I had never seen this powerful, accurate Monet, nor the Proust galley proofs, which could comprise their own post with no words added, just a label.
The three pieces –- the childhood/adolescent beds in the Nabokov and the Proust, one actually rolling and one with a suggestion of trains, but both very French, conjoined with Celine’s adult, sui generis, New York on Mars/Total Recall train dislocation experience, along with their associated images, of course -- are a powerful, mind-expanding combination.
Thank you very much indeed, Curtis. It seems we share this preoccupation.
My childhood was haunted by distant night train whistles, and the myriad imaginal vistas they brought with them.
As soon as I was old enough to ride the Elevated downtown by myself, I began to do my own haunting -- of the (then) seven major railway terminals in Chicago.
The very sight of a locomotive encrusted with ice and snow after a long run was enough to spark endless visions of sweeps of country I had not yet seen.
Later I would ride certain routes, like the New York Central line up through Michigan, so many times at night that I could identify the stops, almost, from how long it took the brakes to wheeze their way to a stop.
That fascination continued on through many years of night train travel in many countries on several continents.
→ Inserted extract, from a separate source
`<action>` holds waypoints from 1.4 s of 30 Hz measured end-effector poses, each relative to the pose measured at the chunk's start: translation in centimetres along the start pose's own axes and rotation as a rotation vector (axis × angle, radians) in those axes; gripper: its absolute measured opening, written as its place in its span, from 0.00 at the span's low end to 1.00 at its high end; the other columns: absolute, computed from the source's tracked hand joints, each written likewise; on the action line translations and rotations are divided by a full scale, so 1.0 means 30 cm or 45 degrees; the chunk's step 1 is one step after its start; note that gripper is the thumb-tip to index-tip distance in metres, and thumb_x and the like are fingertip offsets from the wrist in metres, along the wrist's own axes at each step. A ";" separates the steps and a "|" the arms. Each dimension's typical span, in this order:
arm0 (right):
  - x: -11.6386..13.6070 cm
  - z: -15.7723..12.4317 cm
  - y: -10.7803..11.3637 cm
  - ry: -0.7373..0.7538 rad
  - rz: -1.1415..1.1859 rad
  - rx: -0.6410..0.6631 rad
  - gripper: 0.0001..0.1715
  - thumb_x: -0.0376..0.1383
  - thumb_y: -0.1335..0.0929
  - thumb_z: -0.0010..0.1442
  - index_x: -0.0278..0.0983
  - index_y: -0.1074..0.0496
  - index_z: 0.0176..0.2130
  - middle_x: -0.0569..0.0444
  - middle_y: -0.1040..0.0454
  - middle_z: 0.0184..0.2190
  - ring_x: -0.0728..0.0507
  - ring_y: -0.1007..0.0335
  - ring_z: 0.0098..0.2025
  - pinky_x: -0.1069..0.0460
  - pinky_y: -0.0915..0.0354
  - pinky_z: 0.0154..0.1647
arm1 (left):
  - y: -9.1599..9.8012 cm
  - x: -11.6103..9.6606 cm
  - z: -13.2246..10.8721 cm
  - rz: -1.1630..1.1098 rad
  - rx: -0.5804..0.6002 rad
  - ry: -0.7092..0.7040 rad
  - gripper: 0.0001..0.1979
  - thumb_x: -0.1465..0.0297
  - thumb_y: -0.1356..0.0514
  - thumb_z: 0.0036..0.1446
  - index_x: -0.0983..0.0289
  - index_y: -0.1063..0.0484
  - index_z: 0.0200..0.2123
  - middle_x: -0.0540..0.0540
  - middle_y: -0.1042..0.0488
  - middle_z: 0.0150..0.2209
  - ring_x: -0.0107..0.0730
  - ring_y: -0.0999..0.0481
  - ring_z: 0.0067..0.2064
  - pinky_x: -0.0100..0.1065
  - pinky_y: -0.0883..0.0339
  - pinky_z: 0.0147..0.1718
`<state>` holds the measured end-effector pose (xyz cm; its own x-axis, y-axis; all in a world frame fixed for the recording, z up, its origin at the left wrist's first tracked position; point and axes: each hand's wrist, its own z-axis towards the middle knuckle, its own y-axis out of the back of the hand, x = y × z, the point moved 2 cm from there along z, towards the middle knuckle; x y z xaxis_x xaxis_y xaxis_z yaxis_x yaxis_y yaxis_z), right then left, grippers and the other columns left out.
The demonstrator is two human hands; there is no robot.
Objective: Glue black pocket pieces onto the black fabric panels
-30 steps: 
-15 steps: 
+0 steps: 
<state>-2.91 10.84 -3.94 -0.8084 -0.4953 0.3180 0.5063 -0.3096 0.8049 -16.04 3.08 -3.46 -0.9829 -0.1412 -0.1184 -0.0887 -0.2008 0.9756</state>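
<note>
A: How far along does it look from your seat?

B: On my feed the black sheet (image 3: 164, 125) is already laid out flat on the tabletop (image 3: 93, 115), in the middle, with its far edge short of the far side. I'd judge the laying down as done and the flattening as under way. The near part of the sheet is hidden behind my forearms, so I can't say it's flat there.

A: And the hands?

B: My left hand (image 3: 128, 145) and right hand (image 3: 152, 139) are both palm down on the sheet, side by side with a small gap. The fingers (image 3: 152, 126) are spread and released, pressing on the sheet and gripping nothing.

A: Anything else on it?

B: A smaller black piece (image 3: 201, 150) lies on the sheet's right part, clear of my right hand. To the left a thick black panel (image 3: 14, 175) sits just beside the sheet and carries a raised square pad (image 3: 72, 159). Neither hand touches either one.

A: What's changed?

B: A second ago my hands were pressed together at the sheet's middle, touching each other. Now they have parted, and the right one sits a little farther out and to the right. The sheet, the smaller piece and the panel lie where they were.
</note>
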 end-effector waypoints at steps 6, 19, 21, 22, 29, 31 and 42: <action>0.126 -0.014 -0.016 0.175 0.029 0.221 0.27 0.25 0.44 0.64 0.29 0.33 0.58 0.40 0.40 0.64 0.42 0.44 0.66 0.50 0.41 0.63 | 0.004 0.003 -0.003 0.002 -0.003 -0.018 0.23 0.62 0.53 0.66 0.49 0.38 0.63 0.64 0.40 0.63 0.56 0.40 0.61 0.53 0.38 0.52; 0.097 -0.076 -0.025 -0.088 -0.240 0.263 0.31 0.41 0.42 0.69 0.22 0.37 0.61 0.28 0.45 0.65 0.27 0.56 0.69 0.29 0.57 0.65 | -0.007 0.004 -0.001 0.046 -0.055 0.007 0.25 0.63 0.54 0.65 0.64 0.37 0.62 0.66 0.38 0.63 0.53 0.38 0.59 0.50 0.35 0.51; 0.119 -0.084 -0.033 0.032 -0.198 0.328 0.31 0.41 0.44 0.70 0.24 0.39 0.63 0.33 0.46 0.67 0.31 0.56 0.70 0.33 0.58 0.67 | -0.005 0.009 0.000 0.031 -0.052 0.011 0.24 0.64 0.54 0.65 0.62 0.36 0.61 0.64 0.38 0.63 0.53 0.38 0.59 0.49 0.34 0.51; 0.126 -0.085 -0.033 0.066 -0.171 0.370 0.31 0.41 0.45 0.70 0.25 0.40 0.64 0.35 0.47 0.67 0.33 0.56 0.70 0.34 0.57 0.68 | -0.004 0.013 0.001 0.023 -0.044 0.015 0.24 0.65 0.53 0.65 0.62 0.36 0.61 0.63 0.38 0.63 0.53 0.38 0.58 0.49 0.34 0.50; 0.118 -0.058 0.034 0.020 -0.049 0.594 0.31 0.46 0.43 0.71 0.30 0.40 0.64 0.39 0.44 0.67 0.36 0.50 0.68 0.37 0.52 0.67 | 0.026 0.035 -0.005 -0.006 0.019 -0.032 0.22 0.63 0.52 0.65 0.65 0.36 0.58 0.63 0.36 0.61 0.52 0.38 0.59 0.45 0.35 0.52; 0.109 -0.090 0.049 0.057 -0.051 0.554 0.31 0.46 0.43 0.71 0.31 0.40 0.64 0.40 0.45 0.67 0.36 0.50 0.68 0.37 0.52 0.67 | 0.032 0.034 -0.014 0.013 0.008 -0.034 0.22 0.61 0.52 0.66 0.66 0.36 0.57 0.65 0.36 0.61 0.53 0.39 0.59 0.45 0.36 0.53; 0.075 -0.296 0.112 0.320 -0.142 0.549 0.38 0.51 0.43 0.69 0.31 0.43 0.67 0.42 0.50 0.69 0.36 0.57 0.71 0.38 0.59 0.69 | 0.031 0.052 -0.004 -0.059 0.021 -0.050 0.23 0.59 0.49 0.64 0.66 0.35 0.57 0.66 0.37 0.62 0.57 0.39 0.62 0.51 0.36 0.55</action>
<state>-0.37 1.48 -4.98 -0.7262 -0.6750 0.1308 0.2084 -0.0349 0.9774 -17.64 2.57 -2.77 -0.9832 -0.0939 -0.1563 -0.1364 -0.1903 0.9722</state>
And would include many memorable experiences, some good, some not so good.
The worst was probably riding through Yugoslavia in the time of Tito, leaving Greece the train was stopped in the middle of the night and uniformed police came through the compartments, checking papers. In what developed into a Kafka-comes-true episode, I was removed from the train, and, as it pulled out again on its way, interrogated at length by trackside.
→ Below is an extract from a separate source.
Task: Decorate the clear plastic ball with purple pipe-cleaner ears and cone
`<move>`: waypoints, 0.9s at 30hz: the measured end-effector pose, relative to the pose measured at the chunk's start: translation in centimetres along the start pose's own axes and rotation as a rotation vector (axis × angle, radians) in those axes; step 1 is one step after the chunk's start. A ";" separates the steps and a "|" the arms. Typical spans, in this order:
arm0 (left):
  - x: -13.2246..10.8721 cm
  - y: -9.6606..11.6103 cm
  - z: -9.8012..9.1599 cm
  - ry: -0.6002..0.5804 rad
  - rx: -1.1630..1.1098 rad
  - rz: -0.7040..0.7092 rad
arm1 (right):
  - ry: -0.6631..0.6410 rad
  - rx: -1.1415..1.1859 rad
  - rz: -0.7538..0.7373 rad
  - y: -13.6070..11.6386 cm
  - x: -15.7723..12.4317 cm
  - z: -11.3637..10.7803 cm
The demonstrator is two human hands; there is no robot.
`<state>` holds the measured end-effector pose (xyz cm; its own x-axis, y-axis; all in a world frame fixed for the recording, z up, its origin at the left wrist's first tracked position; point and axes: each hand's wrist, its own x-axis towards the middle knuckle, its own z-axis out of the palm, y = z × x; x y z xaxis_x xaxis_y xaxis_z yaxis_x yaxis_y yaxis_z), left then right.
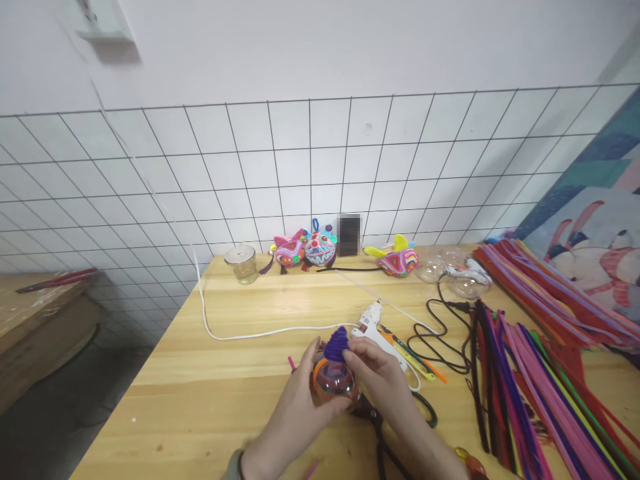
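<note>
Near the front middle of the table, my left hand (303, 397) is wrapped round a clear, shiny ball (335, 378) with an orange and dark band along its left side. My right hand (381, 375) pinches a small purple ribbed triangular piece (336, 344) between thumb and fingers at the ball's top. Whether the piece touches the ball is hard to tell. Black-handled scissors (373, 415) lie partly under my right hand. Just behind that hand is a white glue gun (370, 320).
Pipe cleaners (525, 393) in many colours cover the right side. Colourful fish-like crafts (320, 249), a lidded glass cup (245, 265) and clear balls (470, 283) stand along the back. A black cable (425, 333) and a white cable (270, 331) cross the wooden table (170, 400).
</note>
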<state>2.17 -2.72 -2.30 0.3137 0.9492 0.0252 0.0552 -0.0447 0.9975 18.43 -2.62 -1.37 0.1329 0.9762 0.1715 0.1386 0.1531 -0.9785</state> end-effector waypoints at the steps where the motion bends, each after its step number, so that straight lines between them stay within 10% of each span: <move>1: 0.0 -0.3 0.0 0.000 0.004 -0.008 | 0.004 0.059 0.035 -0.1 0.0 0.0; 9: 0.0 0.6 -0.3 0.020 0.325 0.151 | 0.164 -0.261 -0.146 -1.0 -0.9 0.0; 16: 0.1 1.3 -0.2 -0.086 0.344 0.260 | -0.080 -0.387 -0.379 -1.8 -2.1 0.5; 27: 0.0 1.7 -0.6 -0.176 0.309 0.239 | -0.035 -0.405 -0.259 -1.1 -1.0 0.3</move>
<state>1.73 -2.59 -0.57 0.5074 0.8344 0.2150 0.2342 -0.3737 0.8975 17.81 -3.74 -0.55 0.0112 0.9196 0.3927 0.5349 0.3263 -0.7794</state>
I think I was guilty of being on "the wrong side". Otherwise I cannot account for it.
And oh yes, thanks for the comments on the images. The Monet: great beyond words. And the Proust proofs: well, we can see that he was a perfectionist. Indeed, how else could he have become so perfect? (That set of corrected galleys, by the way, brought, I believe, something like 664,000 pounds at the Christie's auction.)
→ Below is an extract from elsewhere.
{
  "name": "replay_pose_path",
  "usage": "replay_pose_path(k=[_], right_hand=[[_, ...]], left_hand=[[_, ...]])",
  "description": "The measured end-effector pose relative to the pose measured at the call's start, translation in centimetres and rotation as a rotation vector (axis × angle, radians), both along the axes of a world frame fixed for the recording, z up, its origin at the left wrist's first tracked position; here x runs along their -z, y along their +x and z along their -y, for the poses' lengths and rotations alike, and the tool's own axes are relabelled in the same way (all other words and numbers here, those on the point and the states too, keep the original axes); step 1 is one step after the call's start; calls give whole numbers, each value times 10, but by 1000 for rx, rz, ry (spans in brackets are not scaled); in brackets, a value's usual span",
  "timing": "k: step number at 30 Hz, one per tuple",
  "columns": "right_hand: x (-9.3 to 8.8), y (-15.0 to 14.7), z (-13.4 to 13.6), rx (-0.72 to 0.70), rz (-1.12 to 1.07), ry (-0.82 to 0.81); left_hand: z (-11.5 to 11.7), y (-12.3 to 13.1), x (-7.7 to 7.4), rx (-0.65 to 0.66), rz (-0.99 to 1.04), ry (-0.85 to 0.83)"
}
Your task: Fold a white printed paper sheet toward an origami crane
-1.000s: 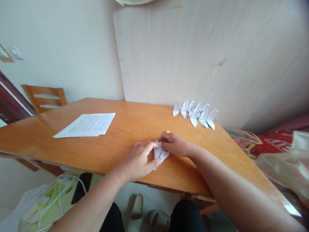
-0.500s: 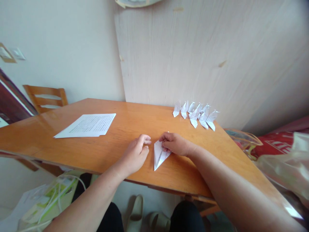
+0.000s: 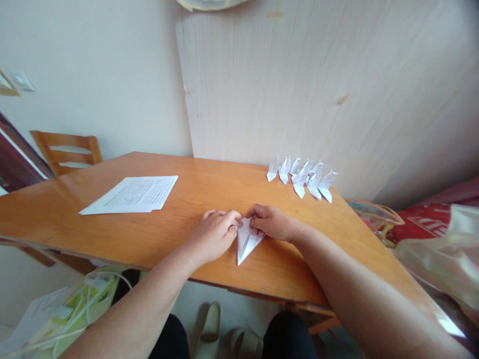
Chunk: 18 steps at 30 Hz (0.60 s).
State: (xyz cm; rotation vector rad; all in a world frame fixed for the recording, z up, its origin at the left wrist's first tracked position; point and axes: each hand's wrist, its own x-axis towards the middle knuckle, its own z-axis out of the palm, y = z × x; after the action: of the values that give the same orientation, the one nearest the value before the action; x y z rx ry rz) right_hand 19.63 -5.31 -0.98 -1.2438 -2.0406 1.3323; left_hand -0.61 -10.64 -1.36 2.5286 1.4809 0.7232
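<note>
A folded white paper (image 3: pixel 247 245) lies near the table's front edge, its narrow point toward me. My right hand (image 3: pixel 275 223) is closed on its upper right part, fingertips pressed against the paper. At the paper's upper left edge, my left hand (image 3: pixel 217 234) has its thumb and forefinger pinched together on the corner. Several folded paper cranes (image 3: pixel 299 180) stand grouped at the back right of the table. To the left rests a stack of printed sheets (image 3: pixel 130 195).
The wooden table (image 3: pixel 209 182) meets a pale wall panel behind. A wooden chair (image 3: pixel 71 149) stands at the far left. Bags (image 3: pixel 430 222) are beyond the right edge. Slippers (image 3: pixel 211 324) lie on the floor below, and a green and white bundle with cables (image 3: pixel 80 309) is at the lower left.
My left hand has moved right to the paper's upper left corner, and its fingers have closed there. My right hand stays on the paper. The view has shifted slightly.
</note>
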Motion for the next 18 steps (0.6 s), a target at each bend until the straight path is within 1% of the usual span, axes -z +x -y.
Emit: replay_pose_path(k=[4, 7, 10, 13, 16, 18], right_hand=[[-1, 0, -1, 15, -61, -61], [-1, 0, -1, 48, -123, -117], [-2, 1, -1, 90, -191, -186], [-4, 4, -2, 109, -280, -232], [-10, 8, -3, 133, -319, -222], [-15, 11, -3, 149, -281, -168]], left_hand=[[-4, 2, -4, 20, -52, 13], [-9, 3, -5, 71, -96, 11], [-11, 3, -4, 107, -113, 14], [-10, 2, -1, 104, -107, 35], [-6, 2, 1, 104, -107, 57], [-4, 3, 1, 109, -112, 71]])
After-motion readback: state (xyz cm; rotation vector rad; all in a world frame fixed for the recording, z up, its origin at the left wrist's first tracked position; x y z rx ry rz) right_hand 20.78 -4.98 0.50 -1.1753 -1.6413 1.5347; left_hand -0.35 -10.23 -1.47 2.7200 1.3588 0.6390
Your Yugoslavia story brings to mind any number of movies and also Graham Green's Stamboul Train. That sort of action and the phrase "you have no rights at a border" terrify me. Once we were pulled off the street and into a police station in Barcelona because (we later learned) a somewhat unbalanced woman thought we were photographing her. The police explained nothing to us during our 20 minute detention and kept poker faces until finally sharing the "joke" with us. I won't even go into our problems in Mexico City.
I know what you mean about characteristic, identifiable brake sounds. There's nothing at all like trains at night.